─── Extracted records ───
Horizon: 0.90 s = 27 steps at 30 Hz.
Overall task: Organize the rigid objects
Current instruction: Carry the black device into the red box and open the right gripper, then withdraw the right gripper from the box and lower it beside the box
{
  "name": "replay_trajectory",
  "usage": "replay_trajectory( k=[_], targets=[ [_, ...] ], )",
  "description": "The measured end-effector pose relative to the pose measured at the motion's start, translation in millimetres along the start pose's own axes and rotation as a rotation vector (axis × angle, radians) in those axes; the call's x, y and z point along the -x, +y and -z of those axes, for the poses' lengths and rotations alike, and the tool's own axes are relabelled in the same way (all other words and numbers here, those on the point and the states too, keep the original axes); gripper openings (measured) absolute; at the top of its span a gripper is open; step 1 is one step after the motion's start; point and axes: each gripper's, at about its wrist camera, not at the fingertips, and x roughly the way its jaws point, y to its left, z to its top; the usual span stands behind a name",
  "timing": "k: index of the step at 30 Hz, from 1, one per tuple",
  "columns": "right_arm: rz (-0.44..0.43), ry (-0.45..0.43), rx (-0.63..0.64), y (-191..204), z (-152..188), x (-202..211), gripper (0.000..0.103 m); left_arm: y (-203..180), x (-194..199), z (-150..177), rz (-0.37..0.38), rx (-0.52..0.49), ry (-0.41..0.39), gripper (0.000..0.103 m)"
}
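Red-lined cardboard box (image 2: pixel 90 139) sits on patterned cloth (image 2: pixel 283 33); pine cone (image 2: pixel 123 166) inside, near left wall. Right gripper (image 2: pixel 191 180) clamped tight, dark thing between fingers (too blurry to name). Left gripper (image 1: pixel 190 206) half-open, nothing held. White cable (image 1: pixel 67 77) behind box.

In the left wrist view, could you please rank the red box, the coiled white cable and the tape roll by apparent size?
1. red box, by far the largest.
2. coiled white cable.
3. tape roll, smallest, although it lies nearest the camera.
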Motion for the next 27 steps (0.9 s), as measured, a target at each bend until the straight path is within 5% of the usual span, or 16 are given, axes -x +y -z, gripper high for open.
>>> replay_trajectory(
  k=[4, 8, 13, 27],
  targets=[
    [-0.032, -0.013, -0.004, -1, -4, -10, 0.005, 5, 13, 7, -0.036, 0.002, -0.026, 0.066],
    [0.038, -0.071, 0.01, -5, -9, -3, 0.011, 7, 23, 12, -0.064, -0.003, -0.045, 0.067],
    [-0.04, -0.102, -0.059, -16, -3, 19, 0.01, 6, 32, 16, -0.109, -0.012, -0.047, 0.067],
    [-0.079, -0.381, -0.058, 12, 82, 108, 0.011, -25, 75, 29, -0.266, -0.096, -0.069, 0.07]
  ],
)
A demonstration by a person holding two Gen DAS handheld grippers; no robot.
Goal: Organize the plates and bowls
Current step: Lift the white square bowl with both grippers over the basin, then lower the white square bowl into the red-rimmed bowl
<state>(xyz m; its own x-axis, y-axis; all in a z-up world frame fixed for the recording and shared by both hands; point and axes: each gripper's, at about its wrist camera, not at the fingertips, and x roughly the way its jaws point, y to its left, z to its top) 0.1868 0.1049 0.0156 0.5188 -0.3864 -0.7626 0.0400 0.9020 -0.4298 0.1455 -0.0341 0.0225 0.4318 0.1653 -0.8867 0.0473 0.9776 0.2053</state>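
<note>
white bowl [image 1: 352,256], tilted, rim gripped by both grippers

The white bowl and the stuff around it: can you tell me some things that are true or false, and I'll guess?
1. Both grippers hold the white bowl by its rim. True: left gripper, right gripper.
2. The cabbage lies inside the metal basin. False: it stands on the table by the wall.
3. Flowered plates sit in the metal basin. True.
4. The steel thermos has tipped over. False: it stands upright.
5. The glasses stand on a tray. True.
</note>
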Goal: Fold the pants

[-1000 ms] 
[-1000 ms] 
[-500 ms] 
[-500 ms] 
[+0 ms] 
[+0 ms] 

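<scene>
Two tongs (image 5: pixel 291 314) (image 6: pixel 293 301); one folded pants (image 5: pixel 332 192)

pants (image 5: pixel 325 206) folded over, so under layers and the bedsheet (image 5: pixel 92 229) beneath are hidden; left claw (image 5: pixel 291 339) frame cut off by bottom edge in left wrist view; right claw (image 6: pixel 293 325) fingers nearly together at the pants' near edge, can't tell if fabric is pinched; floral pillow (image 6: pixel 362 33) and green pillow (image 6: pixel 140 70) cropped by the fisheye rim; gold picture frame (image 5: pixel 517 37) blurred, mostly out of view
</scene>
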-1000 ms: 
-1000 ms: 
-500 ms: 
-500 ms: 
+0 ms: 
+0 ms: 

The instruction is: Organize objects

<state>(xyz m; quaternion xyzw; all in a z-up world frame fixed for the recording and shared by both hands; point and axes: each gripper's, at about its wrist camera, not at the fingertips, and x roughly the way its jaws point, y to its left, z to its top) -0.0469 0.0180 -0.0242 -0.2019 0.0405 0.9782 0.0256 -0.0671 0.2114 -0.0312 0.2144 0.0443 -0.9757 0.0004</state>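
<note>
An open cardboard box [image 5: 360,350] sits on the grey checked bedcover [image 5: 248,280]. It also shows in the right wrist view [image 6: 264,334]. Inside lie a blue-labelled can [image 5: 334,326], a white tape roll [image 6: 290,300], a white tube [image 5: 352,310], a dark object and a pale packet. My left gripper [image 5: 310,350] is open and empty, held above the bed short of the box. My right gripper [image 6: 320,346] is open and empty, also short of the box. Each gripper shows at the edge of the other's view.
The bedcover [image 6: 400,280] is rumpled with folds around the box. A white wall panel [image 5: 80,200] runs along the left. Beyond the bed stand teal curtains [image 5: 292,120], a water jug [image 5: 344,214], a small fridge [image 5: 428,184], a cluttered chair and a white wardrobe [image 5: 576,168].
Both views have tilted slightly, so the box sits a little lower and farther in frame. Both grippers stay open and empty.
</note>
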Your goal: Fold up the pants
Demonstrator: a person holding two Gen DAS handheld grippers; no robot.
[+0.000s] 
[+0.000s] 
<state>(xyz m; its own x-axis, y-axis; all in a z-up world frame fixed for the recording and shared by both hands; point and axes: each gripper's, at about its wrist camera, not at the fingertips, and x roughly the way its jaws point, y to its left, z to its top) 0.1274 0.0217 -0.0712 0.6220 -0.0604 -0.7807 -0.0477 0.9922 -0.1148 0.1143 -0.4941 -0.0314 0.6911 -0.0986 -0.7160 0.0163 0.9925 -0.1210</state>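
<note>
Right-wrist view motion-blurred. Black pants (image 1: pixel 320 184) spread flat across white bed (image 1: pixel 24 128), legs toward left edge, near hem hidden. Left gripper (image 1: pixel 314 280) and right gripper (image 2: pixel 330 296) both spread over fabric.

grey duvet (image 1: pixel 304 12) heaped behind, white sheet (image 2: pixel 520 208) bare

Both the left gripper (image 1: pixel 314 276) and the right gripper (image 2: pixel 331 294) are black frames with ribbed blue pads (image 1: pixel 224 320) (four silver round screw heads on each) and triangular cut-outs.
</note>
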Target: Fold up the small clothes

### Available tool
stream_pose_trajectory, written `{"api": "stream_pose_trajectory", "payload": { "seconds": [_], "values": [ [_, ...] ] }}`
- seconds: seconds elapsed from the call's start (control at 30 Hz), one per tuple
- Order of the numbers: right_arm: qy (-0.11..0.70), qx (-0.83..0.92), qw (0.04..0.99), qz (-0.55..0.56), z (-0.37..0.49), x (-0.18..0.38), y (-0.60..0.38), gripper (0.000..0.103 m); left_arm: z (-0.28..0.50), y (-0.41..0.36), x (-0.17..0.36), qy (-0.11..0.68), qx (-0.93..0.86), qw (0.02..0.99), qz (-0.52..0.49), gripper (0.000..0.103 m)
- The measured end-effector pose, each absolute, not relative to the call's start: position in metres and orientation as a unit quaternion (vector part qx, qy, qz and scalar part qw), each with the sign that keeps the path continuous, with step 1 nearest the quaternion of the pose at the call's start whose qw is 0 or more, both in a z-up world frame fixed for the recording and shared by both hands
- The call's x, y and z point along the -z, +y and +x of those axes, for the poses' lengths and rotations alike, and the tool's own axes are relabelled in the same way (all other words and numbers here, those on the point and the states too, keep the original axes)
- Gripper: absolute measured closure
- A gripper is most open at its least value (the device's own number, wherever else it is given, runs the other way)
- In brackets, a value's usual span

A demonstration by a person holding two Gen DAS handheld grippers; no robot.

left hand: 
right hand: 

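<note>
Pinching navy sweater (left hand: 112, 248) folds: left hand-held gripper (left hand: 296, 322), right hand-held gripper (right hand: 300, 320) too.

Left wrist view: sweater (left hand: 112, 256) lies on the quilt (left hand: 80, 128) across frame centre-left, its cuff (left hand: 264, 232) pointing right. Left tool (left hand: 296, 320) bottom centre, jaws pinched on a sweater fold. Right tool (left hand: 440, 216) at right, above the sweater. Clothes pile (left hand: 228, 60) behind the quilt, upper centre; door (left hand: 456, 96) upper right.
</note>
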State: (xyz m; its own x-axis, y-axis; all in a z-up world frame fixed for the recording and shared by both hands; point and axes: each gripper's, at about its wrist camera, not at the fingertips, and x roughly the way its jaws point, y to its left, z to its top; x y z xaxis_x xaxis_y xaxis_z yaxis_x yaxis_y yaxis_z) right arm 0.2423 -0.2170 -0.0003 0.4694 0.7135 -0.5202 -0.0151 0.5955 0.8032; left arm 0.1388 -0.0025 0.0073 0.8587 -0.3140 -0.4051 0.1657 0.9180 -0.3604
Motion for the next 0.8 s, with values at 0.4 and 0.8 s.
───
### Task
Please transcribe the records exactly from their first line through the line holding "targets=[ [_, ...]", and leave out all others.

### Worked solution
Horizon: 0.90 s = 27 steps at 30 Hz.
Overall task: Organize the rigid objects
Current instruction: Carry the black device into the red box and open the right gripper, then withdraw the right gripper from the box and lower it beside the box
{
  "name": "replay_trajectory",
  "usage": "replay_trajectory( k=[_], targets=[ [_, ...] ], )",

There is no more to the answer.